━━━ Source material

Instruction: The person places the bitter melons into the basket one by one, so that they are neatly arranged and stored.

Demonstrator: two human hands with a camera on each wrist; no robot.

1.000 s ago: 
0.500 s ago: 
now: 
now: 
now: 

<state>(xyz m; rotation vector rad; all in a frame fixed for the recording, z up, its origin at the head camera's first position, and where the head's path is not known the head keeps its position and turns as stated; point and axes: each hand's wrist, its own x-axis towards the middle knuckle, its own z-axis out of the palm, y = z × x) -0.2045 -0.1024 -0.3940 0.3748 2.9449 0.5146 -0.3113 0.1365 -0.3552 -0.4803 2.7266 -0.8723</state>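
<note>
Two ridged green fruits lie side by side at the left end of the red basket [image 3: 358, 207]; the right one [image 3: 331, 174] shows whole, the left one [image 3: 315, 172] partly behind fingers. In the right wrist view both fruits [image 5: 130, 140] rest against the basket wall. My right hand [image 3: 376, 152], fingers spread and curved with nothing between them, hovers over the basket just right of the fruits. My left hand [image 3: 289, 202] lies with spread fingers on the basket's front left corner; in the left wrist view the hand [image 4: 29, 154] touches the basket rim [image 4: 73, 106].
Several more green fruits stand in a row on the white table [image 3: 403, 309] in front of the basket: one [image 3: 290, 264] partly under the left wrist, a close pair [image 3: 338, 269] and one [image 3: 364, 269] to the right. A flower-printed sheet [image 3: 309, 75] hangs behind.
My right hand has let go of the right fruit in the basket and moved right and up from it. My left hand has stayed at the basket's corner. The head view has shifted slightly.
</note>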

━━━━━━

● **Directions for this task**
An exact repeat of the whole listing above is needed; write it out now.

● **Expected answer**
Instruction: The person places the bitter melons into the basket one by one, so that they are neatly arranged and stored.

Demonstrator: two human hands with a camera on each wrist; no robot.

1.000 s ago: 
0.500 s ago: 
now: 
now: 
now: 

<state>(xyz m; rotation vector rad; all in a frame fixed for the recording, z up, its origin at the head camera's first position, and where the head's path is not known the head keeps its position and turns as stated; point and axes: each hand's wrist, its own x-axis towards the middle knuckle, its own z-axis out of the palm, y = z × x) -0.2045 -0.1024 -0.3940 0.3748 2.9449 0.5146 -0.3113 0.1365 -0.3552 -0.4803 2.7266 -0.8723</state>
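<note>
Two ridged green fruits lie side by side at the left end of the red basket [image 3: 358, 207]; the right one [image 3: 331, 174] shows whole, the left one [image 3: 315, 172] partly behind fingers. In the right wrist view both fruits [image 5: 130, 140] rest against the basket wall. My right hand [image 3: 376, 152], fingers spread and curved with nothing between them, hovers over the basket just right of the fruits. My left hand [image 3: 289, 202] lies with spread fingers on the basket's front left corner; in the left wrist view the hand [image 4: 29, 154] touches the basket rim [image 4: 73, 106].
Several more green fruits stand in a row on the white table [image 3: 403, 309] in front of the basket: one [image 3: 290, 264] partly under the left wrist, a close pair [image 3: 338, 269] and one [image 3: 364, 269] to the right. A flower-printed sheet [image 3: 309, 75] hangs behind.
My right hand has let go of the right fruit in the basket and moved right and up from it. My left hand has stayed at the basket's corner. The head view has shifted slightly.
</note>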

This exercise has no more to it.